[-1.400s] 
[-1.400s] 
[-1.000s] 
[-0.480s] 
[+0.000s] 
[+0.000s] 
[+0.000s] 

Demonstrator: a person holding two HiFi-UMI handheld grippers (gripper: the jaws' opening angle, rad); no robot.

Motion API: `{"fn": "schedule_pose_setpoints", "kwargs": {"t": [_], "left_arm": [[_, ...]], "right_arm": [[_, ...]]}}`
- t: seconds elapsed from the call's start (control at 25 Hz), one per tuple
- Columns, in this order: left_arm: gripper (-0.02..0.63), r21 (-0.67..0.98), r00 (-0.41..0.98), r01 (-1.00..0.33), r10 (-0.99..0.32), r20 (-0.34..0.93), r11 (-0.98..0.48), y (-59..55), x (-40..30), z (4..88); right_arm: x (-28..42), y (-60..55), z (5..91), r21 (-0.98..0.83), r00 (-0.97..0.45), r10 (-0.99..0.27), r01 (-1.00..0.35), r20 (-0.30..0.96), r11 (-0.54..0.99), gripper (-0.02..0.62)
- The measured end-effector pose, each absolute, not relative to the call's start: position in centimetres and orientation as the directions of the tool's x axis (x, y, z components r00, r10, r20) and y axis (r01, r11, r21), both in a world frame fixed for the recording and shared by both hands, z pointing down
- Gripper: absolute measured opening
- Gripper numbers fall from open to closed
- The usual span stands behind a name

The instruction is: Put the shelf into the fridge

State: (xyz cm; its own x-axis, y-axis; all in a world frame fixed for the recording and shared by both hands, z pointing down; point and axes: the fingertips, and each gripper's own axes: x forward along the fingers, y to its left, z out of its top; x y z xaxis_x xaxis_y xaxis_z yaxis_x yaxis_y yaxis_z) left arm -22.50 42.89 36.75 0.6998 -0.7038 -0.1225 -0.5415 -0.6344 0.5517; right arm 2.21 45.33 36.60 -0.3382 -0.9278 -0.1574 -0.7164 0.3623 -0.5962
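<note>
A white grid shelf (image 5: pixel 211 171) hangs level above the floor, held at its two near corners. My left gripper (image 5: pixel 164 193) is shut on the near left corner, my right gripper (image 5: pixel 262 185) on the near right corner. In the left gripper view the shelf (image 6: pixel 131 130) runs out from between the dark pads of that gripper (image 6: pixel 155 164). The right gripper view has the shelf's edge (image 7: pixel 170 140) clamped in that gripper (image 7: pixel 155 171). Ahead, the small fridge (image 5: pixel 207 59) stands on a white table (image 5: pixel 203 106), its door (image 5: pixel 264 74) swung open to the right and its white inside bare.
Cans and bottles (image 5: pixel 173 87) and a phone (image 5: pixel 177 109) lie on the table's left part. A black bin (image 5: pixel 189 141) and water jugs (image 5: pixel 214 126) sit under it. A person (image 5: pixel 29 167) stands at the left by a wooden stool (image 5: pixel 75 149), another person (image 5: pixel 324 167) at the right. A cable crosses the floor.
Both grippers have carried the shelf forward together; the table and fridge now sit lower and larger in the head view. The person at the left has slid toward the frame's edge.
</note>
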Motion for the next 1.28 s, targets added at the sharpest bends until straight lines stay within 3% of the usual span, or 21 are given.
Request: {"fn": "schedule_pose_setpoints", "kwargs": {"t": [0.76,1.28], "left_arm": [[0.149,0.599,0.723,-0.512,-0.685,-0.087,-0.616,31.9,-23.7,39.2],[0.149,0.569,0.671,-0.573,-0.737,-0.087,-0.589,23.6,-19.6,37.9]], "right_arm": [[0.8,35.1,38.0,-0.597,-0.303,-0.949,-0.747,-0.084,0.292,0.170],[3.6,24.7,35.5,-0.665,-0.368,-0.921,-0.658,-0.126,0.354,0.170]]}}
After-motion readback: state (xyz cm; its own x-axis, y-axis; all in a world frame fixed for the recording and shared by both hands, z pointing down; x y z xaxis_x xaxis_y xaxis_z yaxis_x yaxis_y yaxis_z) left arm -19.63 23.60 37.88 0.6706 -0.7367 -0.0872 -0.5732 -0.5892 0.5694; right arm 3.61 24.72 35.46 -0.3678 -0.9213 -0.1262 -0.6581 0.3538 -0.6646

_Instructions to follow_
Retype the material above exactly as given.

_Answer space_
[-1.400s] 
[-1.400s] 
[-1.000s] 
[-0.480s] 
[+0.000s] 
[+0.000s] 
[+0.000s] 

Demonstrator: a person holding two HiFi-UMI handheld grippers (gripper: the jaws' opening angle, rad); no robot.

Motion API: `{"fn": "schedule_pose_setpoints", "kwargs": {"t": [_], "left_arm": [[_, ...]], "right_arm": [[_, ...]]}}`
- t: seconds elapsed from the call's start (control at 25 Hz), one per tuple
- Columns, in this order: left_arm: gripper (-0.02..0.63), r21 (-0.67..0.98), r00 (-0.41..0.98), r01 (-1.00..0.33), r10 (-0.99..0.32), r20 (-0.34..0.93), r11 (-0.98..0.48), y (-59..55), x (-40..30), z (4..88); right_arm: x (-28..42), y (-60..55), z (5..91), r21 (-0.98..0.83), r00 (-0.97..0.45), r10 (-0.99..0.27), r01 (-1.00..0.35), r20 (-0.30..0.96), r11 (-0.54..0.99), gripper (-0.02..0.62)
- The measured end-effector pose, each absolute, not relative to the call's start: position in centimetres and orientation as the directions of the tool's x axis (x, y, z components r00, r10, r20) and y axis (r01, r11, r21), both in a world frame fixed for the recording and shared by both hands, z pointing down
- Gripper: absolute measured opening
- Gripper numbers fall from open to closed
- The usual span stands behind a name

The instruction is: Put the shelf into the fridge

State: (xyz cm; its own x-axis, y-axis; all in a world frame fixed for the recording and shared by both hands, z pointing down; point and axes: the fingertips, and each gripper's own axes: x forward along the fingers, y to its left, z out of its top; x y z xaxis_x xaxis_y xaxis_z yaxis_x yaxis_y yaxis_z) left arm -22.50 42.89 36.75 0.6998 -0.7038 -0.1225 -0.5415 -0.6344 0.5517; right arm 2.21 45.33 36.60 -0.3382 -0.9278 -0.1574 -0.7164 0.3623 -0.5962
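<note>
A white grid shelf (image 5: pixel 211 171) hangs level above the floor, held at its two near corners. My left gripper (image 5: pixel 164 193) is shut on the near left corner, my right gripper (image 5: pixel 262 185) on the near right corner. In the left gripper view the shelf (image 6: pixel 131 130) runs out from between the dark pads of that gripper (image 6: pixel 155 164). The right gripper view has the shelf's edge (image 7: pixel 170 140) clamped in that gripper (image 7: pixel 155 171). Ahead, the small fridge (image 5: pixel 207 59) stands on a white table (image 5: pixel 203 106), its door (image 5: pixel 264 74) swung open to the right and its white inside bare.
Cans and bottles (image 5: pixel 173 87) and a phone (image 5: pixel 177 109) lie on the table's left part. A black bin (image 5: pixel 189 141) and water jugs (image 5: pixel 214 126) sit under it. A person (image 5: pixel 29 167) stands at the left by a wooden stool (image 5: pixel 75 149), another person (image 5: pixel 324 167) at the right. A cable crosses the floor.
Both grippers have carried the shelf forward together; the table and fridge now sit lower and larger in the head view. The person at the left has slid toward the frame's edge.
</note>
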Motion for the next 1.28 s, targets added at the sharpest bends until straight lines stay within 3% of the usual span, or 21 are given.
Request: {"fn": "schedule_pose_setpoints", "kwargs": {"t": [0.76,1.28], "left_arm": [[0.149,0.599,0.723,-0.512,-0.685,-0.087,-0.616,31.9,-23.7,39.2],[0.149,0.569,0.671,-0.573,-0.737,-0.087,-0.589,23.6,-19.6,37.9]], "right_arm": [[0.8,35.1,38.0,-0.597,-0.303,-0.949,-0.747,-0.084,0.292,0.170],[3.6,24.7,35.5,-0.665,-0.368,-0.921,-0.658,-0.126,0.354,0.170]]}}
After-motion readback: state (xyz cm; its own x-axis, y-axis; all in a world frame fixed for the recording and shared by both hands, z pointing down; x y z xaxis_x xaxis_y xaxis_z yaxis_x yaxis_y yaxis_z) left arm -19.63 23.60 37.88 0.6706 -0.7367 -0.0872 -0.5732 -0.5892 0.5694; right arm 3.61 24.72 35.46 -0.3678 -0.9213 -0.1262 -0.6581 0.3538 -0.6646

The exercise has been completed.